Le menu : un crime contre la nutrition (et la dignité)
Imaginez la scène : une table basse qui plie sous le poids des sachets en papier gras, des boîtes en carton qui suintent l’huile, et une odeur de fromage fondu qui pourrait réveiller un mort. Artus, lui, est en mode « chef étoilé de la malbouffe ». Il a sorti les grands moyens :
- Des nuggets « maison » (comprenez : réchauffés au micro-ondes, avec une sauce barbecue qui a la texture d’un lubrifiant de vélo).
- Une pizza 4 fromages (en réalité, 4 fromages et 3 kg de mozzarella filante qui s’étire comme un élastique quand tu essaies d’en prendre une part).
- Des frites (froides, parce que « ça se mange aussi comme ça, c’est croustillant »).
- Un camembert (grillé à la bougie, parce que le four, c’est « trop long »).
Et bien sûr, pour accompagner le tout : de la bière tiède (parce que personne n’a pensé à mettre les bouteilles au frigo) et des canettes de soda qui font pschitt comme un feu d’artifice raté.
L’ambiance : entre rires et regrets existentiels
Le pire ? C’est délicieux. Entre deux bouchées de nugget trempé dans du ketchup directement dans la boîte, on se surprend à se dire : « Putain, mais pourquoi c’est aussi bon ? ». Artus, lui, est en train de raconter une blague pourrie en ayant la bouche pleine, et tout le monde rit… sauf que personne n’a compris la chute. Peu importe. L’important, c’est l’esprit.

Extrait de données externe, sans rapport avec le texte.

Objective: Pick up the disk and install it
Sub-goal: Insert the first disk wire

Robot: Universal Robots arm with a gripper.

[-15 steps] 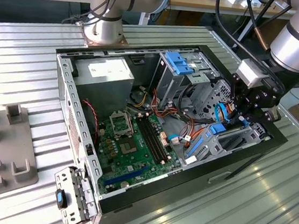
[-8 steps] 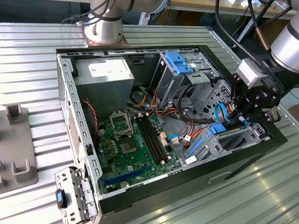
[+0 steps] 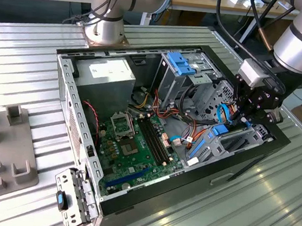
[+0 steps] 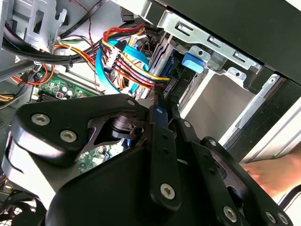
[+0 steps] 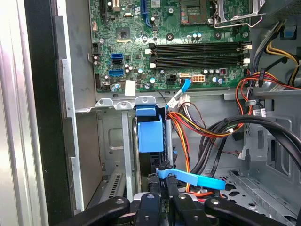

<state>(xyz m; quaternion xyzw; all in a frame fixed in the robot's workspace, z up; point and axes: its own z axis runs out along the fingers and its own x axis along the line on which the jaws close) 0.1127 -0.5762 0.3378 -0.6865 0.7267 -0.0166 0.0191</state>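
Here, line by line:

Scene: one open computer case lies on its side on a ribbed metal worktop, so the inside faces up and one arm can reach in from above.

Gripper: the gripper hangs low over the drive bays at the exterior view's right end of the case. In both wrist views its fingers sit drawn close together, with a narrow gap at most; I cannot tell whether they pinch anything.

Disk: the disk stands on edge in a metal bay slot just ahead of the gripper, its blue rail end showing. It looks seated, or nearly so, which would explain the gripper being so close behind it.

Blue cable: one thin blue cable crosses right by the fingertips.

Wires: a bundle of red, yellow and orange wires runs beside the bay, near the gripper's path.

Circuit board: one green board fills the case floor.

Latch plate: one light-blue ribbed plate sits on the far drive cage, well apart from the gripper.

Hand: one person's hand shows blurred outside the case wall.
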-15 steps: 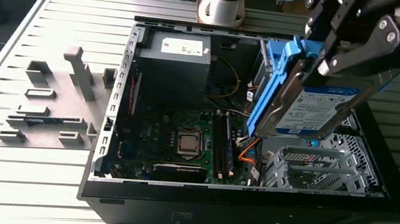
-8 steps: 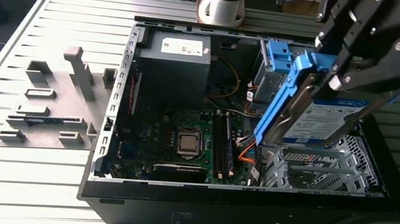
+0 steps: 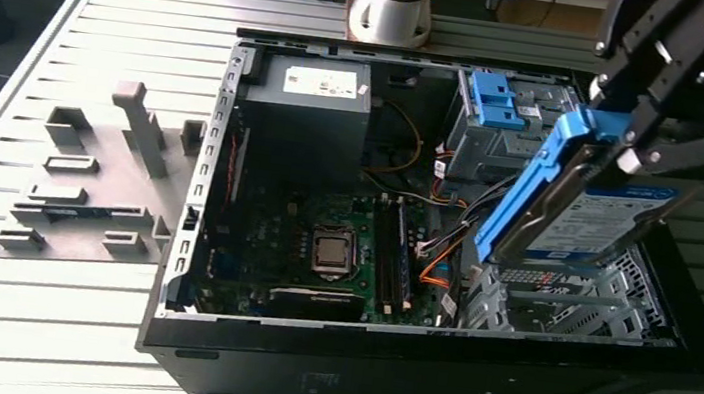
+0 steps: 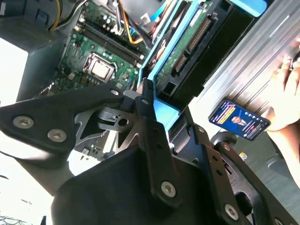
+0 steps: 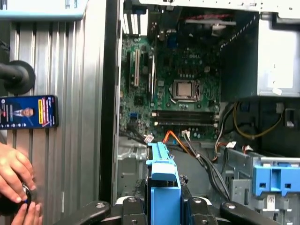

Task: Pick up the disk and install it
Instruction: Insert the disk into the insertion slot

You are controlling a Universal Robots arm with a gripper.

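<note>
Disk (image 3: 591,221) clamped on edge in my claw (image 3: 619,154).
Below me sits the drive cage (image 3: 569,294); I judge squaring up before lowering matters.

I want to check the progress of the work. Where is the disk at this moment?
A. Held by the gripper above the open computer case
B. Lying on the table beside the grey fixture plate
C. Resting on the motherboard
A: in the exterior view the gripper clamps the blue-framed disk, tilted, above the drive cage of the open computer case.
</note>
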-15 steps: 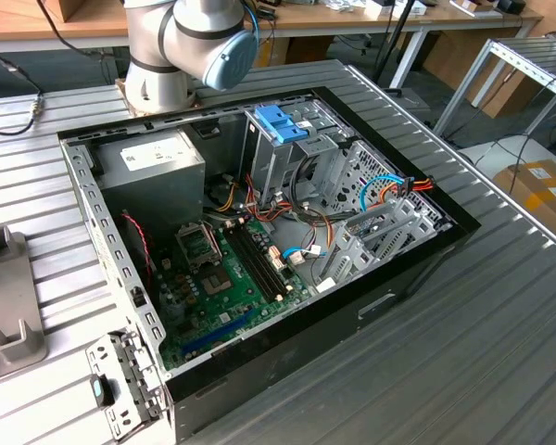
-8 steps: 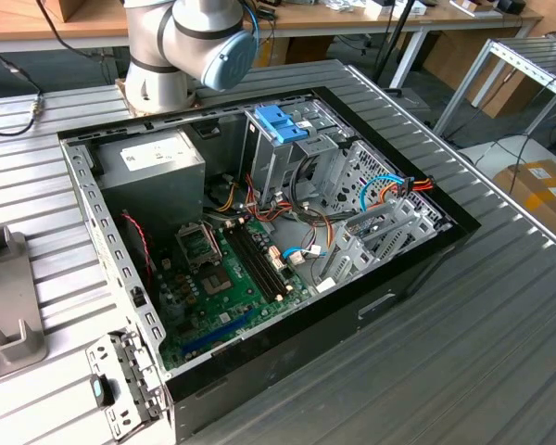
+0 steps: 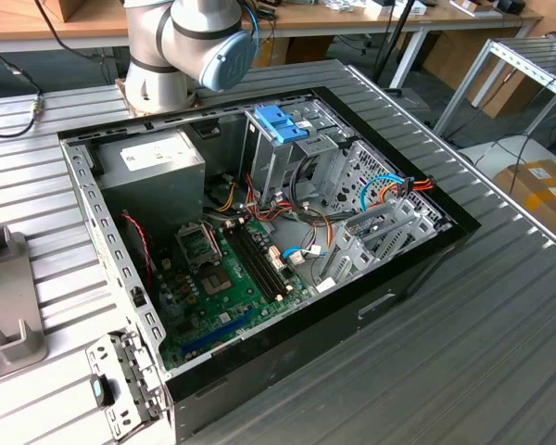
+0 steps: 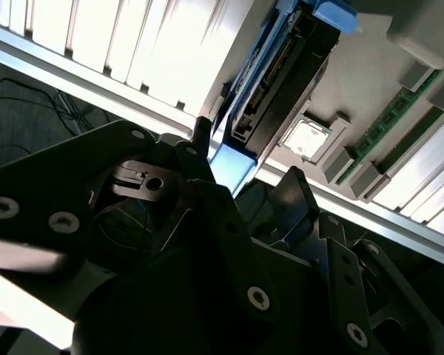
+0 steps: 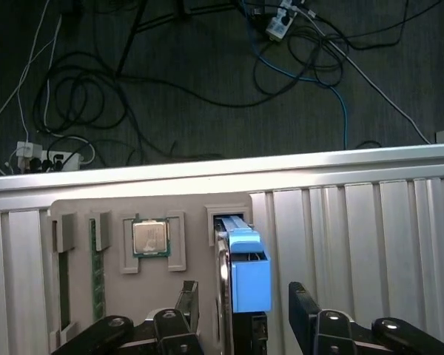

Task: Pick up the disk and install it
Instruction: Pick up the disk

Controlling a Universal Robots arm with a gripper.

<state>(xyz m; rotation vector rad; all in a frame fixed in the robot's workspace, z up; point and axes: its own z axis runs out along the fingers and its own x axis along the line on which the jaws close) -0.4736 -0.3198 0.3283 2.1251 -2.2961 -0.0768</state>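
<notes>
Claw [image 5: 244, 299] is sitting open in the first wrist view, fingers [image 5: 305, 310] straddling the disk [image 5: 249, 270], small gaps showing, nothing gripped. Disk is standing on edge in a slot of the grey holder tray [image 5: 192, 207] on the ribbed table [image 5: 355, 237], beside a CPU chip [image 5: 150, 237].

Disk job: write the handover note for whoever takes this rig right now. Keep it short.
Gripper: open, straddling the blue end of the disk, not clamped on it in both wrist views.
Disk: stands on edge in its slot in the grey holder plate, beside the processor chip.
Computer case: lies open in the exterior view.
Done: gripper lined up on the disk.
Left: disk not yet lifted and not yet installed in the case.
</notes>
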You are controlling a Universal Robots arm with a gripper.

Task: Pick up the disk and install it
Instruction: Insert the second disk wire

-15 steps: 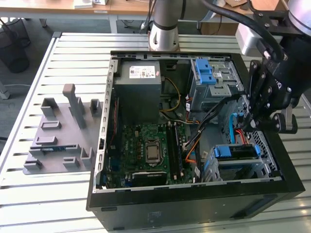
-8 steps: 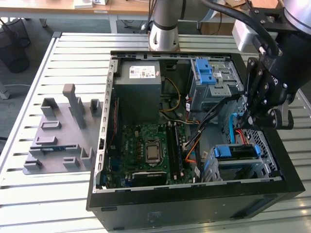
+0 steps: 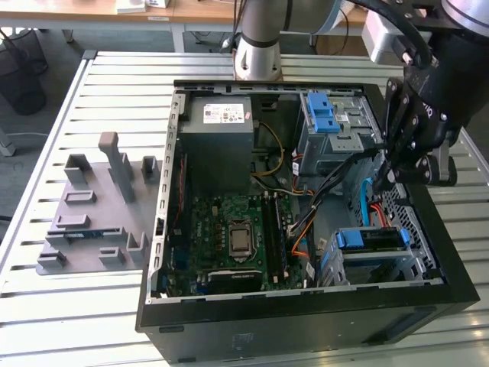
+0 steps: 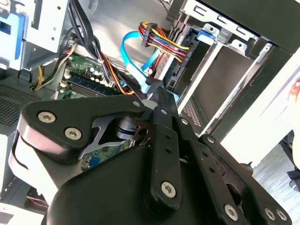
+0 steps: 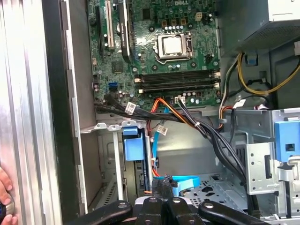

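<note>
The disk (image 3: 372, 239), in its blue carrier frame, sits in the lower drive bay at the front of the open computer case (image 3: 164, 229), on the exterior view's right. The first wrist view shows the carrier's blue end (image 5: 132, 149) in the bay. My gripper (image 3: 387, 177) hangs just above and behind that bay. Its fingers (image 4: 160, 101) are pressed together on the black plug (image 5: 161, 182) of a flat blue cable (image 5: 186, 182). That cable (image 3: 369, 200) loops down beside the bay. Red, yellow and black wires (image 4: 161, 40) run to the bay's rear.
A grey power supply box (image 3: 221, 126) and an upper drive cage with a blue latch piece (image 3: 325, 115) fill the case's back. The motherboard (image 3: 229, 237) lies in the middle. A grey fixture plate (image 3: 92, 214) lies outside on the slatted table. A person's hand (image 5: 3, 194) is near the case wall.
</note>
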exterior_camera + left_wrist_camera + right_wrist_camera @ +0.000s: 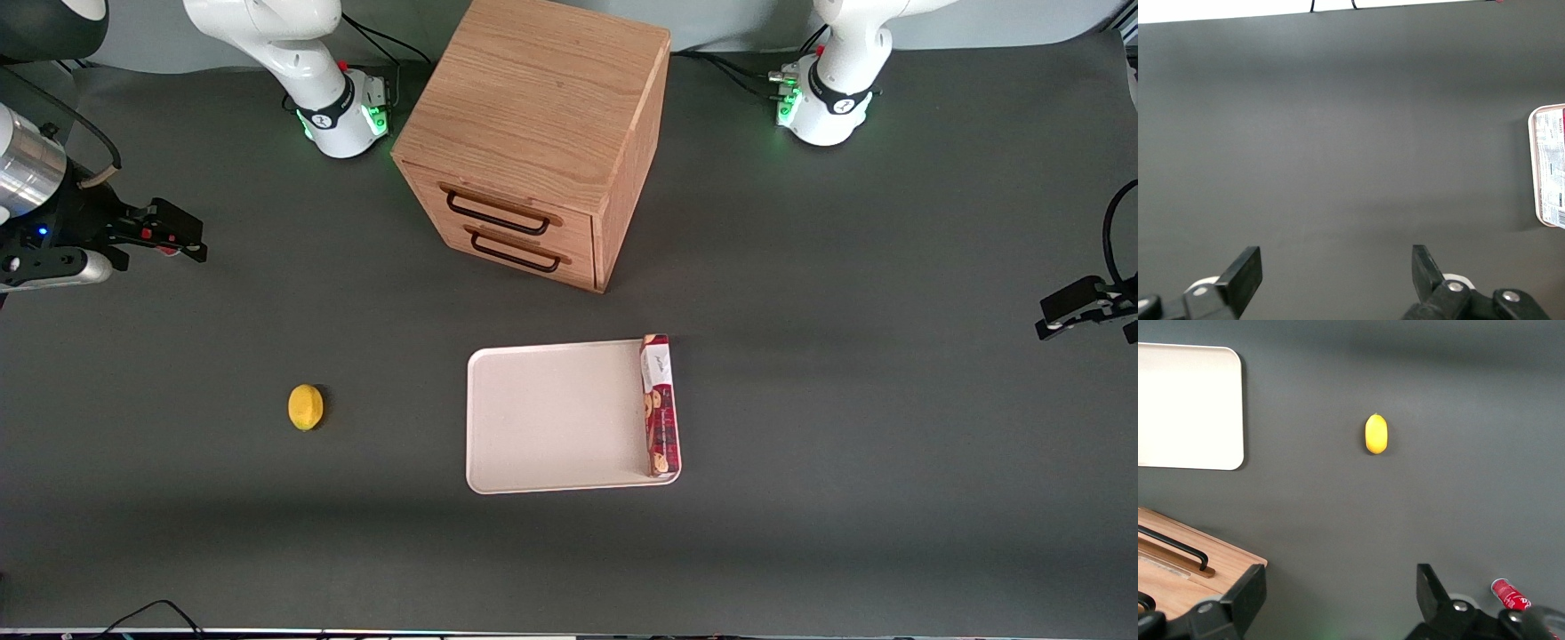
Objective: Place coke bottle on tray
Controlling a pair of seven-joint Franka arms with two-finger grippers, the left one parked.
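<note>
Only the capped end of the red coke bottle (1507,593) shows in the right wrist view, lying on the dark table close beside one finger of my gripper (1338,581). The rest of it is hidden by the gripper's body. The gripper is open with bare table between its fingers. In the front view the gripper (182,240) hovers at the working arm's end of the table, farther from the camera than the lemon. The cream-white tray (551,418) (1185,407) lies mid-table in front of the cabinet, well away from the gripper.
A wooden two-drawer cabinet (533,133) (1178,567) stands farther from the camera than the tray. A long red cookie box (659,404) (1551,167) lies along one tray edge. A yellow lemon (306,407) (1376,433) sits between gripper and tray.
</note>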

À un moment, quelqu’un sort un paquet de bonbons Haribo « pour le dessert ». Spoiler : il n’y aura pas de dessert. Juste des estomacs en mode « S.O.S. », des t-shirts tachés de sauce, et la promesse solennelle de « plus jamais ça »… jusqu’à la prochaine fois.
La morale de l’histoire ?
Un vrai dîner de cons, c’est bien plus qu’un repas. C’est un rituel social, une célébration de l’amitié à travers la malbouffe, les blagues nulles et les souvenirs qui feront mal au ventre… mais pas que à cause de la nourriture.
Alors merci, Artus, de nous rappeler que parfois, le bonheur, c’est simple comme un nugget mal réchauffé et une bière tiède. Et que la vraie gastronomie, c’est celle qui se partage entre potes, sans chichis, sans assiette (parce que tout se mange dans les mains ou directement dans la boîte), et avec le sourire.
Prochaine étape ? Un barbecue chez lui. On vous tiendra au courant… ou pas. Parce que bon, après ce dîner, on a peut-être besoin d’une pause. Et d’un médecin.
Artus a capté l’essence même des soirées entre potes : un mélange de malbouffe, de rires incompréhensibles et de promesses de régime pour demain. Le camembert grillé à la bougie, c’est le détail qui tue… et qui donne envie d’y être ! Qui n’a jamais vécu ça ?
Je me suis reconnu à 100% ! Entre les nuggets micro-ondes et la bière tiède, c’est la définition parfaite d’un dîner réussi. Le pire, c’est qu’on sait tous qu’on recommencera… Merci pour ce moment de vérité (et de culpabilité gastronomique).
Enfin un article qui assume que le bonheur, parfois, tient dans une boîte de pizza et des blagues pourries ! Artus prouve que la vraie gastronomie, c’est celle qui crée des souvenirs. PS : Le camembert à la bougie, c’est une technique de survie à adopter.